WHAT YOU WILL DO: Review the material and extract every line in which the word "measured" occurs.

SOURCE MATERIAL:
= = = = = = =

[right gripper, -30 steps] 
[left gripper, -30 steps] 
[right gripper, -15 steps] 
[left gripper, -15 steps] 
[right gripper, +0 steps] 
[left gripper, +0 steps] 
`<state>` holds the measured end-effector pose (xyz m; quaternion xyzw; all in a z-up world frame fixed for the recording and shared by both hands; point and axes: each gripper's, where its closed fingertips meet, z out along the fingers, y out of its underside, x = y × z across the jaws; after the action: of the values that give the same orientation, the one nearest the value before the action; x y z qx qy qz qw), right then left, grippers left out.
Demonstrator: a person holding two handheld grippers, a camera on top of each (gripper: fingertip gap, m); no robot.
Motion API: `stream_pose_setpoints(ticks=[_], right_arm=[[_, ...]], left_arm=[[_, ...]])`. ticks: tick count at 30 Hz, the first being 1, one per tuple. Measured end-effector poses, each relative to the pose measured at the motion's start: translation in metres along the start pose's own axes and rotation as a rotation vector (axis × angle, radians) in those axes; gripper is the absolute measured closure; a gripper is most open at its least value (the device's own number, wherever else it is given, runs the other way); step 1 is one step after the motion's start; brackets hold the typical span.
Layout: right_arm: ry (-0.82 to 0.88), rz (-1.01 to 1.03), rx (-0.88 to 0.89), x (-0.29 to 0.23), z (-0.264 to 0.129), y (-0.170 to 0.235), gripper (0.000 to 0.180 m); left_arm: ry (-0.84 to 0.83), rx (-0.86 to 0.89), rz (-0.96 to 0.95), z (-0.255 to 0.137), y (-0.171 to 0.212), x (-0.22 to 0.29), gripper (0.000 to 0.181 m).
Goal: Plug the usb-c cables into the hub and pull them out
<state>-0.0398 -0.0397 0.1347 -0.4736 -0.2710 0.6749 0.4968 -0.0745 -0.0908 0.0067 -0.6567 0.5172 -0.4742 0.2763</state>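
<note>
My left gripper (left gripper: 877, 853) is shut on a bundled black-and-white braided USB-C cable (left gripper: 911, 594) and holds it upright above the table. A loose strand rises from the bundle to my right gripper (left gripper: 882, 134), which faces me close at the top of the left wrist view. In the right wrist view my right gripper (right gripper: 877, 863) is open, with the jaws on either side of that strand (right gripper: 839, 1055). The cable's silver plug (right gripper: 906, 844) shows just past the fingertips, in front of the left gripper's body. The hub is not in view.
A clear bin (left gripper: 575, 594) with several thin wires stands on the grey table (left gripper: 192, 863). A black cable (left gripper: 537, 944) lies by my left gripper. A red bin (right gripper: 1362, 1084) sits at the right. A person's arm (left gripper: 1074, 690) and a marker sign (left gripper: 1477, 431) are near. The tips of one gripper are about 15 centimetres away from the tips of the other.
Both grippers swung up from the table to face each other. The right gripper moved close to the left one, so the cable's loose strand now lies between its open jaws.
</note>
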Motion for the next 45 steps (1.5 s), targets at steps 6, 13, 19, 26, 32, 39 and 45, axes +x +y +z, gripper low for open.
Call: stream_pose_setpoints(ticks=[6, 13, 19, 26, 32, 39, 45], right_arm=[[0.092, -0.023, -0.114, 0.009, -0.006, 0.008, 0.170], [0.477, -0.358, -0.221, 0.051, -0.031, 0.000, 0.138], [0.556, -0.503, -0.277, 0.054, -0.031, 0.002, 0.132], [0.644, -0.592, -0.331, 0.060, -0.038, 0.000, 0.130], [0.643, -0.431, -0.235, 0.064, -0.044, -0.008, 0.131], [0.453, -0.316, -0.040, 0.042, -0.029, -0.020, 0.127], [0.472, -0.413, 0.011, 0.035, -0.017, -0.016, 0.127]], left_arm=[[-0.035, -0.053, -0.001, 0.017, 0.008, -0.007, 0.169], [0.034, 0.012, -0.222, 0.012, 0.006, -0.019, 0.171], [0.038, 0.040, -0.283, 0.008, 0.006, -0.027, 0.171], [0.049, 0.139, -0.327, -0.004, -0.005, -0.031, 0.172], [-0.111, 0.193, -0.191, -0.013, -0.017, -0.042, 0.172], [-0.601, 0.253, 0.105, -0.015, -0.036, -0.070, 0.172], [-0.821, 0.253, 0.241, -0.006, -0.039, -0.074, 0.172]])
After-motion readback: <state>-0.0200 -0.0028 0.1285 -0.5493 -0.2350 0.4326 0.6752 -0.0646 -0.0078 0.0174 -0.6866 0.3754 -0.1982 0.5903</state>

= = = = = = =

REPLY TO THE EXERCISE:
`<state>` holds the measured end-effector pose (xyz m; quaternion xyzw; all in a z-up world frame fixed for the recording and shared by both hands; point and axes: each gripper's, where its closed fingertips meet, z out along the fingers, y out of its underside, x = y × z across the jaws; after the action: of the values that give the same orientation, the one nearest the value before the action; x y z qx qy qz qw), right then left, grippers left out.
Motion API: `stream_pose_setpoints(ticks=[_], right_arm=[[_, ...]], left_arm=[[_, ...]])`. ticks: tick count at 30 Hz, the first being 1, one per tuple. Measured end-effector poses, each relative to the pose measured at the motion's start: translation in metres along the start pose's own axes and rotation as a rotation vector (axis × angle, radians) in those axes; gripper is the absolute measured closure; a gripper is most open at its least value (the device's own number, wherever else it is given, runs the other way); step 1 is one step after the motion's start; brackets hold the typical span.

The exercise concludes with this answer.